# WORK TO COMPLETE:
Go through the data below. List every line that holds the word "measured".

· · · ·

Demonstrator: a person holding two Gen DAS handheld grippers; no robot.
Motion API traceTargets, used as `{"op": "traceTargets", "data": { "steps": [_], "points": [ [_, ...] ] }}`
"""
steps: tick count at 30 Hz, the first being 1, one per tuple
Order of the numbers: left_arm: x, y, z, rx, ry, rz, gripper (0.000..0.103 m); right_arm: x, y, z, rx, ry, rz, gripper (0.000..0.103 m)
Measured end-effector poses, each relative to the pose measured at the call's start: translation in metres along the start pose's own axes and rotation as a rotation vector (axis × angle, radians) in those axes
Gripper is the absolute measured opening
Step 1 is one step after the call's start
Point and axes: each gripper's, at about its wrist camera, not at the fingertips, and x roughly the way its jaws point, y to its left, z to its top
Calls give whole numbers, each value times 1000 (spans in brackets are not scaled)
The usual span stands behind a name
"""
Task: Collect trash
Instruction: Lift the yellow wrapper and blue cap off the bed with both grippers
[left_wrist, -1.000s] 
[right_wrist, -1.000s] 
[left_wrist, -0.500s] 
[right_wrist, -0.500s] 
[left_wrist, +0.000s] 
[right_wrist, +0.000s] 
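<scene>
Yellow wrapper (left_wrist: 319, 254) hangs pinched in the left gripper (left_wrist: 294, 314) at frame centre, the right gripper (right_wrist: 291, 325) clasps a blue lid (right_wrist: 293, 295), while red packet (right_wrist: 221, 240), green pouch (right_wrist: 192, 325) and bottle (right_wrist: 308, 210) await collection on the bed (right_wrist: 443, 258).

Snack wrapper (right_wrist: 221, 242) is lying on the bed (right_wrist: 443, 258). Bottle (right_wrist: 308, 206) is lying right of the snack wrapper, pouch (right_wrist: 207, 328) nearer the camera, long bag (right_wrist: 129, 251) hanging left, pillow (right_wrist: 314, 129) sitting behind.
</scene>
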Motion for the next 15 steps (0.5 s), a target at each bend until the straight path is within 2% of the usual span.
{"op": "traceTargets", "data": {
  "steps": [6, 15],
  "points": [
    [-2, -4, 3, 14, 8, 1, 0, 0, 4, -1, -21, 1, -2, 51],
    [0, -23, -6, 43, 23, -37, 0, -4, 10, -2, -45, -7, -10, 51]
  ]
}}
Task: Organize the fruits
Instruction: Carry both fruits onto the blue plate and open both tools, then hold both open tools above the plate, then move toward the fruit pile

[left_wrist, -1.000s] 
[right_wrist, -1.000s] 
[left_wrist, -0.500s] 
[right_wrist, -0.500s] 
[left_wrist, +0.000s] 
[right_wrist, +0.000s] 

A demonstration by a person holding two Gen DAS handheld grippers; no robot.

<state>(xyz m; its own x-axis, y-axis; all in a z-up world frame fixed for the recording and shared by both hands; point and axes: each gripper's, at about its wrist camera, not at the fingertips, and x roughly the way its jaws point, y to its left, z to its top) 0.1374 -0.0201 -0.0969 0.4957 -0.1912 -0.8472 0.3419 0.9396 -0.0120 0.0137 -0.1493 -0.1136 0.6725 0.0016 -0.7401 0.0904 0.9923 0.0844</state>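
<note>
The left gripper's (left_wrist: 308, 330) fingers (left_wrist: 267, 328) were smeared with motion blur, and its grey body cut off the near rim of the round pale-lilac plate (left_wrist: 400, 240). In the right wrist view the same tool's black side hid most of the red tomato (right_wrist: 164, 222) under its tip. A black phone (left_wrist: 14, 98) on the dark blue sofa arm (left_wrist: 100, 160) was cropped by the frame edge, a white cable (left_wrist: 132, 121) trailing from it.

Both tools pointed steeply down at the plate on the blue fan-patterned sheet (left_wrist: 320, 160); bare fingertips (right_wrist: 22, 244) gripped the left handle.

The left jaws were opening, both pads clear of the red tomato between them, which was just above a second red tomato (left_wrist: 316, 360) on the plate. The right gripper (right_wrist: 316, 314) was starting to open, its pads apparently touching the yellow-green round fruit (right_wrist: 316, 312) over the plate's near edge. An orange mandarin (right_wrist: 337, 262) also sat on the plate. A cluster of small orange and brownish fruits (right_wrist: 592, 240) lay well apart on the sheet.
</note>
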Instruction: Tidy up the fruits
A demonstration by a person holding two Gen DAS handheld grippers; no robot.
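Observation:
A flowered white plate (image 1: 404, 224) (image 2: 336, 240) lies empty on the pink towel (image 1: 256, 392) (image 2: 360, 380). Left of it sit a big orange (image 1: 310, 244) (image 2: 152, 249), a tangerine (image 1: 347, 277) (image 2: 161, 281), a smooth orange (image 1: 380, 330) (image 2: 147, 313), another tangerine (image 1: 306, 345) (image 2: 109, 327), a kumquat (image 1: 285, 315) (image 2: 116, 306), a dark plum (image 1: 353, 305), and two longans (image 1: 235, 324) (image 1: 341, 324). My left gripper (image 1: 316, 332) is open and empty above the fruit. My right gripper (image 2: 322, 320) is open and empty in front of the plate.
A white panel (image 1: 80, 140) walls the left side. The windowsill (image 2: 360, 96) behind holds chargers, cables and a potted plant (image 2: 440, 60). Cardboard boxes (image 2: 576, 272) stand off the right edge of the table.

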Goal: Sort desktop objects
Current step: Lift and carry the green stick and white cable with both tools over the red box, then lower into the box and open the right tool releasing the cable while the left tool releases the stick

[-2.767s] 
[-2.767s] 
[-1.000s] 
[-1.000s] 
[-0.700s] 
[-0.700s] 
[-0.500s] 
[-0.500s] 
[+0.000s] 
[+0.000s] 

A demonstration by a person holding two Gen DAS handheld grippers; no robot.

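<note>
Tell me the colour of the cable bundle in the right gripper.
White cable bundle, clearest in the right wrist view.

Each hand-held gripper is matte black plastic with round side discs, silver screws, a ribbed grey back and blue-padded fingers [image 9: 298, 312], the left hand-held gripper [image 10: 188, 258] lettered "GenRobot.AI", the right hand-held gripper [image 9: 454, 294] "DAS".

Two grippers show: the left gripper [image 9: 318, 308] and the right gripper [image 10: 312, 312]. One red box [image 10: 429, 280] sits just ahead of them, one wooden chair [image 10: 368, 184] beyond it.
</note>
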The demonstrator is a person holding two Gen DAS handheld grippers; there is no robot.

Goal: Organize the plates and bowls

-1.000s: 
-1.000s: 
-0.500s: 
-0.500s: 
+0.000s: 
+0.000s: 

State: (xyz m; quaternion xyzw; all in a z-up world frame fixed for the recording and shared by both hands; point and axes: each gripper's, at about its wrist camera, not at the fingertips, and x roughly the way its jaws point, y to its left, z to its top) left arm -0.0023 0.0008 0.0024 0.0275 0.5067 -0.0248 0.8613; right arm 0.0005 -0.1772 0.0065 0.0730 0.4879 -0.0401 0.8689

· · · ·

# RESPONSE TO THIS TASK:
Measured end-effector poses, each relative to the pose measured at the call's start: translation in metres along the start pose's own axes and rotation as a rotation vector (axis × angle, radians) in those axes
Gripper is the absolute measured opening

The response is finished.